Friday, October 24, 2008

On Oil, a book and a movie...

It's almost coincidental that we're gripping with world events that move oil prices in big swings, both ups and downs, in the past year or so, with a recent movie There Will Be Blood that goes with it, and I came across this tiny book called Oil, A Groundwork Guide by James Laxer last weekend at the public library. Since my increased attention to oil related events, I've decided to read the little book and see the movie too.

Sure enough, the book has the feel of a lecture series by a professor who takes me through some brief historical background, landmark events in the oil industry, and where it's headed. While some might say the book is left-leaning, it's quite even-keeled. There could have been more quantitative data to backup some of its claim. But then, the book has not attempted to be an encyclopaedia of all things that are oil, but a time capsule of major events that are leading until now (2008) when it's published.

Surely most adults would know of world events like the Six Day War in 1967, the oil embargo and the resulting oil crisis in 1973, the geopolitical struggles between Iran, Iraq, the Middle East, the struggles in Latin America (notably oil in Mexico and Venezuela), and the like. But the book succeeded in putting the events into perspective for me, in relating events and struggles in the Middle East, Latin America, Russia, United States, Europe, even Canada. There is the stark contrast between the partial nationalization of BP and PetroCanada, and the private nature of US oil enterprises (yet impacting public policy tremendously), illustrating the plain hypocrisy of US government in mixing and masking for-profit oil outfits with national security interests. And while I know about the anti-trust case and the eventual break-up of Standard Oil, I had not realized the importance and the amount of oil that Texas had produced in the bygone days that had once dominated the world market, hence I had not come to the appreciation of why Americans have still been so fond of talking about onshore (even offshore) drilling on its soil. No wonder both John McCain (GOP) and Barack Obama (Dem) have been open to the idea of drilling in Alaska, both having almost exact same position in this presidential campaign.

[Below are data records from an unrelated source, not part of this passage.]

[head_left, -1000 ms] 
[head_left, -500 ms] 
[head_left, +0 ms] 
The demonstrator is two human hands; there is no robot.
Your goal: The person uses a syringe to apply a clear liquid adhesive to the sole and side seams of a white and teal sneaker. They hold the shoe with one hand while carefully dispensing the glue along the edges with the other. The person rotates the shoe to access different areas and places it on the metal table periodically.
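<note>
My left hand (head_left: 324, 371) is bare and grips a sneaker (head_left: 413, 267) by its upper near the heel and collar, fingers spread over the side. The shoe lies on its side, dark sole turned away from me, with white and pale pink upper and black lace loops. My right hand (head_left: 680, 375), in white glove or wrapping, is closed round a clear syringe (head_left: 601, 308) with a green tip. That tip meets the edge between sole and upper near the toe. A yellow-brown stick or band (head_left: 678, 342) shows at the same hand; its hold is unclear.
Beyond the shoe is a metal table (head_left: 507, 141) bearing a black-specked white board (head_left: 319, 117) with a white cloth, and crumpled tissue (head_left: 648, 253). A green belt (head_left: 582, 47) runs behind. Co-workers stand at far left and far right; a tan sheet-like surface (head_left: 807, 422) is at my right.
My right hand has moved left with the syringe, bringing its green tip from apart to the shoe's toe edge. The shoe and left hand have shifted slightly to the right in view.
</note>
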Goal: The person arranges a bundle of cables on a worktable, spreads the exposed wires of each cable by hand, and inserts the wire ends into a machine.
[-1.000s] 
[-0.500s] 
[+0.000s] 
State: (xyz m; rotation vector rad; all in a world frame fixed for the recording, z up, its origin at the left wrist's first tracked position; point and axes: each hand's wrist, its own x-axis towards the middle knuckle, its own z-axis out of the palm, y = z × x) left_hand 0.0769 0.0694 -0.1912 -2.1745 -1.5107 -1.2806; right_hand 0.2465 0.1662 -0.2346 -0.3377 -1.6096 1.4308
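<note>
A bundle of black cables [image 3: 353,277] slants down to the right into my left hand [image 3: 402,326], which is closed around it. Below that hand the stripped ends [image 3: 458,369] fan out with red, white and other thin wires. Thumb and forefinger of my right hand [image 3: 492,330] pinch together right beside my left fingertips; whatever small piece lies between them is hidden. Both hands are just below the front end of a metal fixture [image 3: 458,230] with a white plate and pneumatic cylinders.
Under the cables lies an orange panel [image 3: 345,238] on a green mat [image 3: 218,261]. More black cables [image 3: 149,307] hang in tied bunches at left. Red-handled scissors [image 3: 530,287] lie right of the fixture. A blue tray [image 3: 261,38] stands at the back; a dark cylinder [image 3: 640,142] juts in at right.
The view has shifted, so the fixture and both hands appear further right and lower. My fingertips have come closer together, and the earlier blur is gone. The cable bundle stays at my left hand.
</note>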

As to the movie, I was moved by its grittiness and mean-spiritedness, which is pretty much how the image of the oil industry has been. I don't doubt the hard-ball that oil executives play in coercing more out of the oil field owners, be it small farm owners or third world countries. Sure, one can argue that since the movie was adapted from Upton Sinclair, it must be about some power struggle that put down the lower class. But the movie surprised me in many ways, including the focus of the movie as a character study of Daniel Plainview (name of the main character is, ironically, anything but "plain view"), and the hypocrisy of some of the people around him, including the young church pastor (the "Sunday" folks, who sport the same last name too) who use the church to line his own pocket.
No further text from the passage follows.